Open Dunkhan opened 1 year ago
Hi @Dunkhan ,
The second issue (the chrome page crash) sometimes shows up when the docker container doesn't have enough memory available. How much memory are you assigning to your docker containers?
The first issue is less clear - there's not enough information in the error message you pasted to point to any flathunter
code. But it looks like somewhere where the code expects a filename it has received a None object. Do you have the Chrome binary available in the environment where you are running docker as a service?
Thanks for the response. I am not sure how to increase the memory to the docker container (I am not terribly familiar with docker).
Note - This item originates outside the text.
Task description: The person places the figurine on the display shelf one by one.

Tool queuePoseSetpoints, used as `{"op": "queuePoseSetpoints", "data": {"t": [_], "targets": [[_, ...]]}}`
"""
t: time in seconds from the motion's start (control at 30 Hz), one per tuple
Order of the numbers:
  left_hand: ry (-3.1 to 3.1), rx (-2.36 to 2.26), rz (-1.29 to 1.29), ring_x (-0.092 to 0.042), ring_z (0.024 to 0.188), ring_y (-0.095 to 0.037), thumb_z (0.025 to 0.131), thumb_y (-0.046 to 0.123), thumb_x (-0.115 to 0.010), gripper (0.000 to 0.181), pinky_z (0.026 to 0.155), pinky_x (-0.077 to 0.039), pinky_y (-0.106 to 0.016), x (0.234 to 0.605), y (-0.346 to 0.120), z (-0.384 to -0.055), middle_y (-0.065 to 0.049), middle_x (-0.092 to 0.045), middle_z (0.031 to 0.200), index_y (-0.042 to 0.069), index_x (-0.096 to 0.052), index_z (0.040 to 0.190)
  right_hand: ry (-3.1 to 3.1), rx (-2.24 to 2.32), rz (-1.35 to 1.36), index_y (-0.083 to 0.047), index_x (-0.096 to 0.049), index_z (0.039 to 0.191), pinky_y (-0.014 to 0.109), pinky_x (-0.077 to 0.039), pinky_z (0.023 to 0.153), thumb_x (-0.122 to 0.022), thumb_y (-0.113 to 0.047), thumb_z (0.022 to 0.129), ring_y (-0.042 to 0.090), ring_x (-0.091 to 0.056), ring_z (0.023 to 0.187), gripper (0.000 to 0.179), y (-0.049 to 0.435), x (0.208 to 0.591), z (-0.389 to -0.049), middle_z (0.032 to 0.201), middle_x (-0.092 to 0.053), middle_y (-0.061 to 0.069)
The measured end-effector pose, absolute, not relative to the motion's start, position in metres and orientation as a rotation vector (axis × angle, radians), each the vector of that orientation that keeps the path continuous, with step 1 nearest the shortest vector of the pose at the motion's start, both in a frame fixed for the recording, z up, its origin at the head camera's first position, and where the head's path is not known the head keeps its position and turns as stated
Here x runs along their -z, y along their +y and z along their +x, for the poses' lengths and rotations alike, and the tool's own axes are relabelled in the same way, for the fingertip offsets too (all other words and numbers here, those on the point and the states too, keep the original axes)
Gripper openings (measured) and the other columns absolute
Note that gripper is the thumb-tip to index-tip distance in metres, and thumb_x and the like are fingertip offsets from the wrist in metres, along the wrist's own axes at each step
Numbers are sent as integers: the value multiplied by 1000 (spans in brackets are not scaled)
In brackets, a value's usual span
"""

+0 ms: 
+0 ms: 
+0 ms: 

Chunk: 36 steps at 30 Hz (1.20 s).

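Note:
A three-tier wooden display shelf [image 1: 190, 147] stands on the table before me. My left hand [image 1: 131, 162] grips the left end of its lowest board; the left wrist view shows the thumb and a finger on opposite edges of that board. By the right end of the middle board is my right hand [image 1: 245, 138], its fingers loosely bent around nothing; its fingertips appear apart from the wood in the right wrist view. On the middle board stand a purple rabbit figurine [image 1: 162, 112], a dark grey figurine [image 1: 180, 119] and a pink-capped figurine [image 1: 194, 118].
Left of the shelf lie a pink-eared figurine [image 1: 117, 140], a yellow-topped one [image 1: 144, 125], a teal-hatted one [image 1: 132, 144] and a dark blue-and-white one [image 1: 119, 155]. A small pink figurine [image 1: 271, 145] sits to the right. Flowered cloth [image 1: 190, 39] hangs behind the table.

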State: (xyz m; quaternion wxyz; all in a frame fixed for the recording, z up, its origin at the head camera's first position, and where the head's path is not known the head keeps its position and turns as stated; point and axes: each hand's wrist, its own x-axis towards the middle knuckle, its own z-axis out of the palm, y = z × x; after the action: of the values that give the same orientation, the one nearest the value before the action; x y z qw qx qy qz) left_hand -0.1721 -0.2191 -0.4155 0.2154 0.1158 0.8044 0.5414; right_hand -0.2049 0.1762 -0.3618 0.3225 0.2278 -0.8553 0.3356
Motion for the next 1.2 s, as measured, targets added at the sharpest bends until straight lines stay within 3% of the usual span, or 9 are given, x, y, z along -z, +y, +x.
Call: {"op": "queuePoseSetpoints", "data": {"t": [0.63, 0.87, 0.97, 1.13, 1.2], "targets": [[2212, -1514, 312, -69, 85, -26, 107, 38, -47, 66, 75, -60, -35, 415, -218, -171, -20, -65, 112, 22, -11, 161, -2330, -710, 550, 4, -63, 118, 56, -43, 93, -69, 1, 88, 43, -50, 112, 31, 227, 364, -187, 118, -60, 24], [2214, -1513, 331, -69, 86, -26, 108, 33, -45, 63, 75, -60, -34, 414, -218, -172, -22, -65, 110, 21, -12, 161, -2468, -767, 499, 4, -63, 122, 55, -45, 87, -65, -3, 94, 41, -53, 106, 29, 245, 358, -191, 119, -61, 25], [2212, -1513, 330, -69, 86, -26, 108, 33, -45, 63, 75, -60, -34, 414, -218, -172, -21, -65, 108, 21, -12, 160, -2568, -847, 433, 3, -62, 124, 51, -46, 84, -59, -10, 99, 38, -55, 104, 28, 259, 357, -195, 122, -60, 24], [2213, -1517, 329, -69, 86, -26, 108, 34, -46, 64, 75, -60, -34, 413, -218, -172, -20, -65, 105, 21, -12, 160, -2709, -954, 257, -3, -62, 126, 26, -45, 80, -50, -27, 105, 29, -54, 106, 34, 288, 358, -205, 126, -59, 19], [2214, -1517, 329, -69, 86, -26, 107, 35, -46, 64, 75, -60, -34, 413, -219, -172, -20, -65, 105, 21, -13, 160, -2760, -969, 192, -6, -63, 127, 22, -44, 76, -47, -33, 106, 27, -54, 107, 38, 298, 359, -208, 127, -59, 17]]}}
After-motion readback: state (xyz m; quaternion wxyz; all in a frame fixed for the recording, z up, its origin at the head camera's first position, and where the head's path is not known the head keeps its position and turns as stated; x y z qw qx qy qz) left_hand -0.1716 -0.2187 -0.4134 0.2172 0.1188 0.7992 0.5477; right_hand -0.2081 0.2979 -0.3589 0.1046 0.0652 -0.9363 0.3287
My understanding was that the memory isn't limited by default and I have not taken any steps to limit it.
I checked to make sure chrome was installed on the server for the service and it seems it was not installed correctly, now I think it is though, and the error output has changed:
patching driver executable /home/flathunter/.local/share/undetected_chromedriver/undetected_chromedriver
Traceback (most recent call last):
File "flathunt.py", line 118, in <module>
main()
File "flathunt.py", line 114, in main
launch_flat_hunt(config, heartbeat)
File "flathunt.py", line 36, in launch_flat_hunt
hunter.hunt_flats()
File "/opt/flathunter/flathunter/hunter.py", line 56, in hunt_flats
for expose in processor_chain.process(self.crawl_for_exposes(max_pages)):
File "/opt/flathunter/flathunter/hunter.py", line 35, in crawl_for_exposes
return chain(*[try_crawl(searcher, url, max_pages)
File "/opt/flathunter/flathunter/hunter.py", line 35, in <listcomp>
return chain(*[try_crawl(searcher, url, max_pages)
File "/opt/flathunter/flathunter/hunter.py", line 27, in try_crawl
return searcher.crawl(url, max_pages)
File "/opt/flathunter/flathunter/abstract_crawler.py", line 150, in crawl
return self.get_results(url, max_pages)
File "/opt/flathunter/flathunter/crawler/immobilienscout.py", line 90, in get_results
soup = self.get_page(search_url, self.get_driver(), page_no)
File "/opt/flathunter/flathunter/crawler/immobilienscout.py", line 65, in get_driver
self.driver = get_chrome_driver(driver_arguments)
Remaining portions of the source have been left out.